In vitro fibrillation of Aβ25-35 was performed in the absence or presence of DHA. Afterwards, SH-SY5Y cells were incubated with Aβ25-35 in absence or presence 20 μM DHA to evaluate its effect on the Aβ25-35-induced neurotoxicity by MTT [3-(4,5-dimethylthiazol-2-yl)-2,5-diphenyltetrazolium bromide)]-redox and TUNEL (TdT-mediated dUTP-biotin nick end-labeling) assay and immunohistochemistry. The level of Aβ25-35-induced lipid peroxide (LPO) was determined in the absence or presence of oligomer-specific antibody. Fatty acid profile was estimated by gas chromatography.

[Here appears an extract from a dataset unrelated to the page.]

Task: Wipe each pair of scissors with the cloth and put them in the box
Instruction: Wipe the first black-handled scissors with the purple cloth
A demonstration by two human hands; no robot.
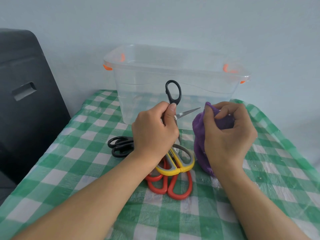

DHA significantly reduced the Aβ25-35 in vitro fibrillation, as indicated by fluorospectroscopy and transmission electron microscopy. Aβ25-35 decreased the MTT-redox activity and increased the apoptotic damage and levels of LPO when compared with those of the controls. However, when the SH-SY5Y cells were treated with Aβ25-35 in the presence of DHA, MTT redox potential significantly increased and the levels LPO decreased, suggesting an inhibition of the Aβ25-35-induced neurotoxity. DHA improved the Aβ25-35 induced DNA damage and axodendritic loss, with a concomitant increase in the cellular level of DHA, suggesting DHA protects the cell from neurotoxic degeneration.
DHA not only inhibits the in vitro fibrillation but also resists the Aβ25-35-induced toxicity in the neuronal cells. This might be the basis of the DHA-induced amelioration of Aβ-induced neurodegeneration and related cognitive deficits.